Ulver have hinted at this musical direction before; songs like “Christmas” from 2005’s Blood Inside and “February MMX” from 2011’s Wars of the Roses also use pop song structures, and Ulver have covered blockbuster artists like KISS and Prince. (Rygg also released an entire pop-metal album in 2006 as Head Control System.) Rygg says Ulver have long been pop devotees and, despite their otherwise inscrutable music, they had a Julius Caesar in them for a long time.

“We’ve had tendencies toward groove and sort of pop-shiny moments before, individually and collectively,” he says. “The time just felt right to dive head first into that nostalgia, but at the same time try to incorporate modern studio techniques to achieve these results. It was those two interests combined: studio fetishism and a resurgent interest in that music.”

Julius Caesar maintains the streak of intellectual darkness from the band’s early metal days. Like the murdered Roman emperor that gives the record its name, the album’s lyrics often fixate on idolized historical figures, many of whom were cut down in their prime—the murder of Sharon Tate shares lyrical space with Saint Theresa, the attempted assassination of Pope John Paul II, and Princess Diana.

“You could call us art collectors,” Rygg says of the band’s process. “We collect art impressions, so to speak, and use associative methods to amalgamate these interests or bits of information, be they from literature, paintings or music.” Ulver collect the themes and images of classical mythology as well as pop culture, and reconfigure them as a distinct musical artifact. “Jørn [Sværen, Ulver multi-instrumentalist since 2000] and I will usually write lyrics together, just sit and talk or read and Google and jot things down, and in that process, things pop up and start talking to each other.”

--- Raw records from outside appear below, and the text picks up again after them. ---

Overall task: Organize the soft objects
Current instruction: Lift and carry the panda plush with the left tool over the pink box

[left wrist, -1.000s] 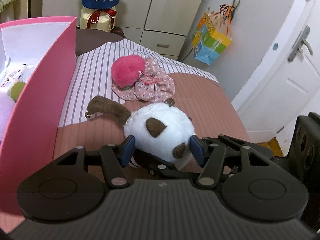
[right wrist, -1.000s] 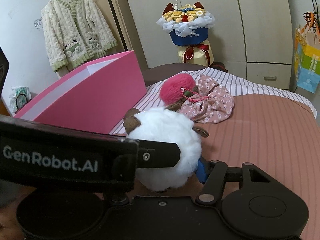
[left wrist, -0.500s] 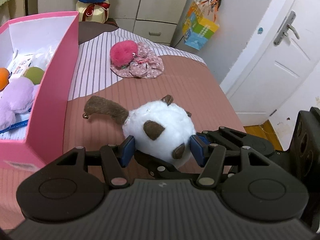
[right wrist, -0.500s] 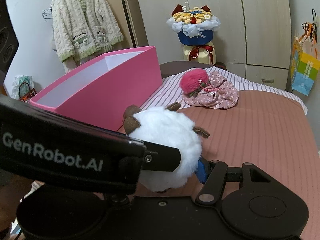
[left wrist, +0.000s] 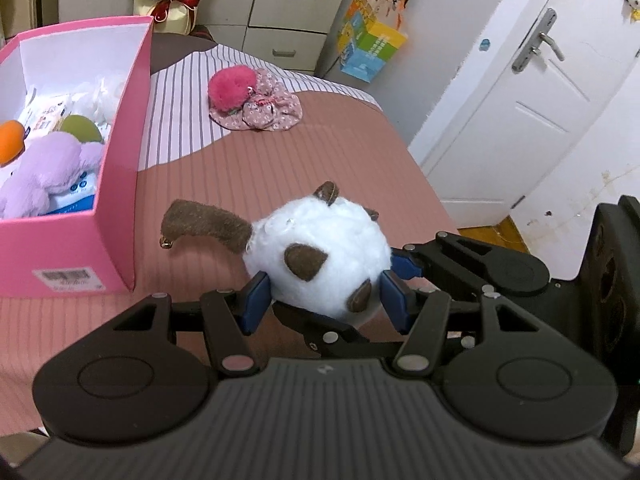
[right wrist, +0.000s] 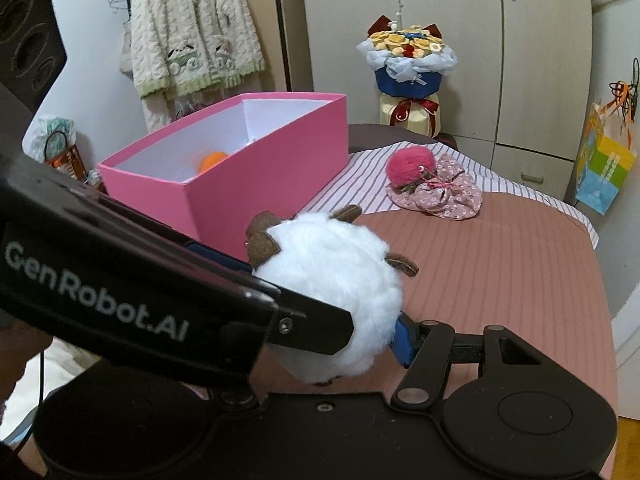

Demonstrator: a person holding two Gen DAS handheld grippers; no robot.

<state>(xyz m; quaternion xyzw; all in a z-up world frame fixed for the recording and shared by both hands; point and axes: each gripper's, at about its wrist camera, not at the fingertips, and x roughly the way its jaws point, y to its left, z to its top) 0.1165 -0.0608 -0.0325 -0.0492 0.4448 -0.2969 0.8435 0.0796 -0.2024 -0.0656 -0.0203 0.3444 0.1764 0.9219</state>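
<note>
A round white plush toy [left wrist: 320, 256] with brown patches and a brown tail hangs just above the bed. My left gripper [left wrist: 325, 300] is shut on it, a blue pad pressing each side. My right gripper [right wrist: 332, 312] grips the same toy from the right. One of its blue pads [right wrist: 402, 340] shows against the fluff, and its other finger is hidden behind the left gripper's body. The pink box [left wrist: 124, 120] stands to the left, holding a purple plush [left wrist: 52, 168] and an orange ball [left wrist: 10, 146]. A pink pom-pom doll in floral cloth [left wrist: 248, 100] lies farther back on the bed.
The striped and brown bedspread [left wrist: 280, 168] ends at its right edge near a white door [left wrist: 540, 100]. A colourful gift bag [left wrist: 370, 46] hangs by the cabinets. A bouquet [right wrist: 408, 64] and a hanging cardigan [right wrist: 192, 28] are behind the box.
Both grippers have risen and drawn back with the white plush held between them. The pink doll looks farther off, and the inside of the pink box has come into view.
</note>
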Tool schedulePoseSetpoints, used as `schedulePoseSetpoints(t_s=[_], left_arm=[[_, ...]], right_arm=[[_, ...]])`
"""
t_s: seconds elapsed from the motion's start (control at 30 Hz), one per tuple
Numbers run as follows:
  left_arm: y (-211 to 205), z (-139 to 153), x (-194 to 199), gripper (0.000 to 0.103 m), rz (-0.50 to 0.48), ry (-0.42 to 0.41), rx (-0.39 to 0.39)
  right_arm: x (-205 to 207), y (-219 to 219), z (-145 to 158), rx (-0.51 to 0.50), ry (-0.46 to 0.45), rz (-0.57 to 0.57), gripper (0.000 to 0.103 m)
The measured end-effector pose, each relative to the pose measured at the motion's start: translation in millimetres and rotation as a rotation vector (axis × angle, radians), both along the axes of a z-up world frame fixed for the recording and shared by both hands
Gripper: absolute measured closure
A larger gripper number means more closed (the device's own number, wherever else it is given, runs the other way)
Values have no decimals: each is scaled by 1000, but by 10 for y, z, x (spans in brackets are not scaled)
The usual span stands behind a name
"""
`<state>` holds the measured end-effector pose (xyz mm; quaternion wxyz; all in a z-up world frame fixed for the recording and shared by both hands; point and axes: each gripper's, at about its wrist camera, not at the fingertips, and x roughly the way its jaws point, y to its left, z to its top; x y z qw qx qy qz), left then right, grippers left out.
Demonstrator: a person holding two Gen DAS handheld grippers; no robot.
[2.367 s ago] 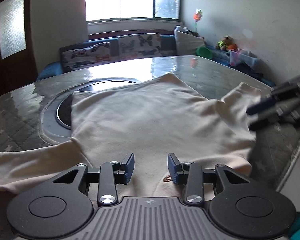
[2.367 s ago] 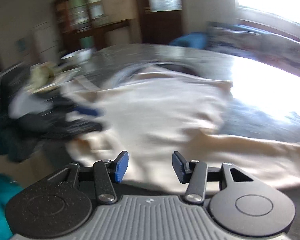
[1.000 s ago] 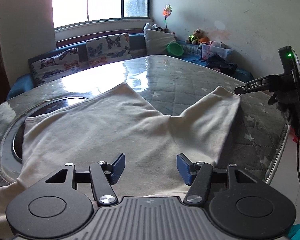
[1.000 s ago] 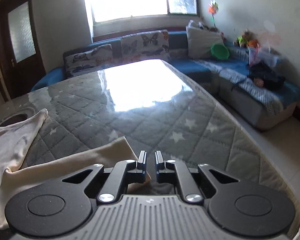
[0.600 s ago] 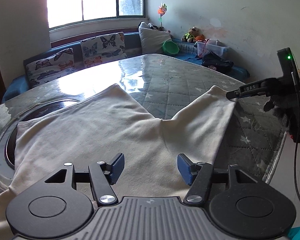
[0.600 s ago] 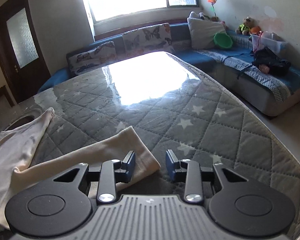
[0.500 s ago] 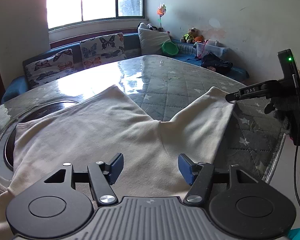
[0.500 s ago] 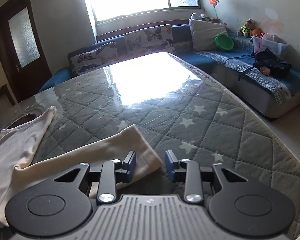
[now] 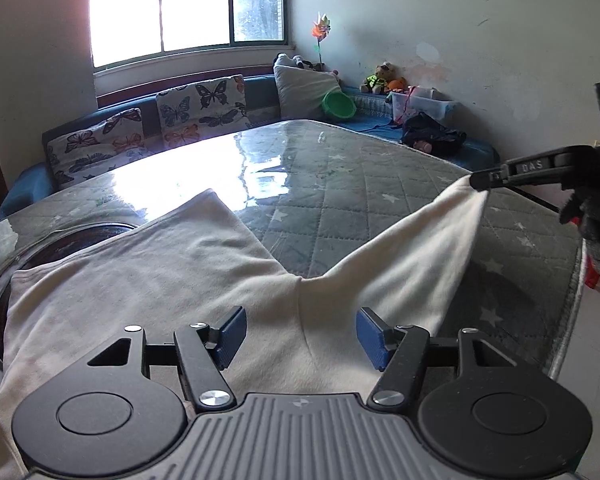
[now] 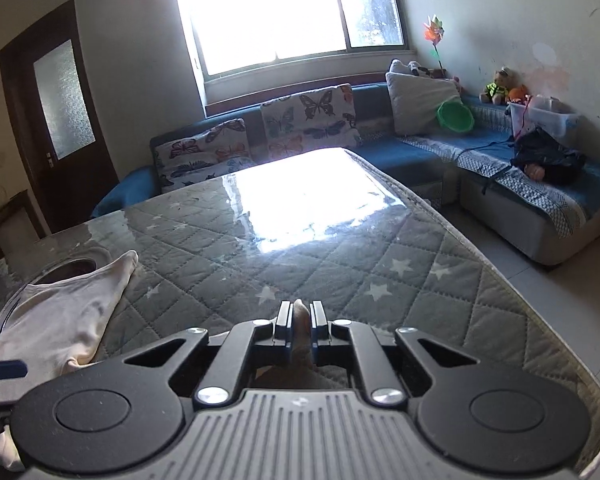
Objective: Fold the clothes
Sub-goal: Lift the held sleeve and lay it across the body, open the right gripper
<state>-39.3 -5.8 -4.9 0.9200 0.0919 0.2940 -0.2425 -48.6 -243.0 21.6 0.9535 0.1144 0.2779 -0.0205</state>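
A cream long-sleeved shirt (image 9: 148, 280) lies spread on the quilted grey table (image 9: 340, 200). My left gripper (image 9: 298, 334) is open and hovers over the shirt's near edge, empty. My right gripper (image 10: 299, 316) is shut on the cuff of the shirt's right sleeve (image 9: 420, 248) and holds it lifted off the table; in the left wrist view it shows at the far right (image 9: 484, 180). A strip of cream cloth (image 10: 299, 312) pokes up between its pads. The shirt's body also shows in the right wrist view (image 10: 60, 320).
A dark round inset (image 9: 60, 248) in the table lies partly under the shirt at the left. A blue corner sofa (image 10: 420, 152) with butterfly cushions (image 10: 308, 120), a green bowl (image 10: 454, 116) and toys runs behind the table. The table edge (image 10: 540, 312) curves at the right.
My right gripper has shut on the sleeve cuff and lifted it off the table. My left gripper has stayed open over the shirt.
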Motion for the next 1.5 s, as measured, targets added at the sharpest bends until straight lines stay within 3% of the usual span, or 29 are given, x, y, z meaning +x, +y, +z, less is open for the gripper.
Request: schedulePoseSetpoints(t_s=[0.17, 0.33, 0.63, 0.8, 0.97, 1.17, 1.3, 1.5], left_arm=[[-123, -13, 43, 48, -3, -3, -33], [-268, 10, 17, 48, -82, -7, -71], [-316, -209, 235, 42, -65, 110, -142], [-37, -15, 26, 35, -68, 96, -230], [557, 219, -215, 32, 16, 34, -284], [1292, 304, -477, 28, 177, -29, -289], [1629, 231, -631, 28, 278, -22, -284], [1859, 74, -752, 28, 371, 12, -280]], right_arm=[[-10, 1, 16, 0, 2, 0, 96], [-2, 57, 168, -2, -29, 24, 96], [-85, 327, 558, -32, -104, 106, 97], [-116, 544, 837, -70, -150, 169, 97], [-113, 919, 1126, -106, -201, 279, 97], [29, 1673, 1322, -132, -245, 494, 97], [173, 2189, 1239, -127, -231, 627, 97], [345, 2873, 871, -80, -129, 788, 95]])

In the writing of “Nemoralia,” for example, Rygg says, “The common denominator was the name, Diana, which we suddenly saw everywhere. We were looking into Nemoralia, the old Roman festival, but also the lake Nemi, Diana’s Mirror, and the Greek goddess Artemis, who the Romans called Diana,” he says. “Oftentimes it’s quite incidental, but it happens almost as a form of textual improvisation.” If that sounds heady, consider that Ulver’s most ambitious record thus far is a two-disc concept album about the writings of William Blake, which features an all-star roster of metal vocalists as spoken word narrators.

Rygg and co. won’t be playing any older material at the New York shows—since he’s the only remaining member from the band’s metal days, he prefers to leave that music in the past. If these two dates go well—and ticket sales indicate they will—Ulver may return, likely with new material. Rygg admits Ulver are halfway done with a new record, but refuses to describe it. Ulver’s eclectic modus operandi keeps the band fixated on tomorrow’s experiments, not yesterday’s successes—even though their recent Roman triumph has put America, at last, in their future.